Llm Maintained Wikis
LLM Maintained Wikis are systems where large language models actively create, organize, and update structured knowledge bases rather than passively retrieving information from static sources. This represents a shift from traditional retrieval-augmented generation (RAG) approaches, where LLMs query pre-existing databases to supplement responses. In LLM-maintained wikis, language models function as active curators and editors, continuously refining the knowledge base as new information is encountered or inconsistencies are identified.
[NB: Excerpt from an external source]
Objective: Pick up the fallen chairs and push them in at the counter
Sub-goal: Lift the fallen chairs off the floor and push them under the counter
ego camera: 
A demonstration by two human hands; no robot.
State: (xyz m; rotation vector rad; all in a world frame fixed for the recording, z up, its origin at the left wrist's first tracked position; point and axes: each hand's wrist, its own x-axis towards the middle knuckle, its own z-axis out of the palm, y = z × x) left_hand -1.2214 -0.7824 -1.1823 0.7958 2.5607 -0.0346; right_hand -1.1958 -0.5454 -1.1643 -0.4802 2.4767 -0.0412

Architecture and Operation
These systems typically operate through iterative cycles where LLMs generate or modify knowledge entries, validate information against existing content, and update the knowledge structure based on interactions. The wiki remains machine-readable and editable, allowing both the model and external systems to contribute or correct entries. This approach aims to create more dynamic knowledge bases that evolve with usage patterns and new information, rather than remaining fixed between manual updates.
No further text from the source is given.